Rinse and repeat for all possible starting points
[inside a computer, that means for each pixel of the picture].
That's it. That's the set.
For our card, we shaded the blue between
a rather dark blue and a very pale blue, almost white, depending
on how many steps it took the computer to establish that
the point would escape;
that gives a prettier effect than a stark blue.
After that, it's a matter of how many pixels you can devote to
the problem — 2000 dots per inch in each direction is good
going — and how much time you want to spend.
That still leaves us with some questions.
For example, why does this one extra step produce so much
complexity?
The answer seems to be that this complexity is normal
in mathematics.
It seems otherwise primarily because we can't really cope
with it.
We, including mathematicians, physicists and other scientists and
engineers, largely stick to what we can manage.
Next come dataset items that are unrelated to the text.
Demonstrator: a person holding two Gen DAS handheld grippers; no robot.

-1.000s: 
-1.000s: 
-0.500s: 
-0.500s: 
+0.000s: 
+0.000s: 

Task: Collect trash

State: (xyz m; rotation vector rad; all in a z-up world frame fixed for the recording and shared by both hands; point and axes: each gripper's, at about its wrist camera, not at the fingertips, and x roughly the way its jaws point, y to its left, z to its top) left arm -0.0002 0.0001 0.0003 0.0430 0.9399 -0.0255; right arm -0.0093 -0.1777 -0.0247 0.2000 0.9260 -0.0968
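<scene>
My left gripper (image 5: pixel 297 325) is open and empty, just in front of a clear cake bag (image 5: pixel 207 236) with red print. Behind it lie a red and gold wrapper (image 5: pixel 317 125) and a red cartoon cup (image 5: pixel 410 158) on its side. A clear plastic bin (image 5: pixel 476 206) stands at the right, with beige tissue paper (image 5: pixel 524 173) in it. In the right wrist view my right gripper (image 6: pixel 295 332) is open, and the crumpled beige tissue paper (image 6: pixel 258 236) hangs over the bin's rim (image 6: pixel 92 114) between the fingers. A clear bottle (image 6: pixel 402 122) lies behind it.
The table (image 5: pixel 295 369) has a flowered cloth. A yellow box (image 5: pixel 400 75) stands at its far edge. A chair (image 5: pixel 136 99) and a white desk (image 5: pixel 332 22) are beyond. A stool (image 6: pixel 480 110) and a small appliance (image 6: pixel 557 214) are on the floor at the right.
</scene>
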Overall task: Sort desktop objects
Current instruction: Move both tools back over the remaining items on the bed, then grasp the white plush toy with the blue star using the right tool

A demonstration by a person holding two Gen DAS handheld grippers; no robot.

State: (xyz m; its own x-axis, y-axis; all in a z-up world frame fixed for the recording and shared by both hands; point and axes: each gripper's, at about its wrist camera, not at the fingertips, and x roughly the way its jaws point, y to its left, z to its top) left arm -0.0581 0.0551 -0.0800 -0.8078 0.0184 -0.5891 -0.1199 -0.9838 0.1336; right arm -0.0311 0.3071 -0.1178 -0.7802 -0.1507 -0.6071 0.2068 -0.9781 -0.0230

We draw straight line and circles, simple waves and steady
growth or decay, or areas and solids bounded by such things;
we do statistics by working with averages and error bounds
because they're easier than the raw data.
Unknown to us in the pre-computer era, lots of science was
hiding away in the ‘too hard to handle’ drawers
of our filing cabinets; some of it has emerged over the
past forty years or so, and some is quite pretty.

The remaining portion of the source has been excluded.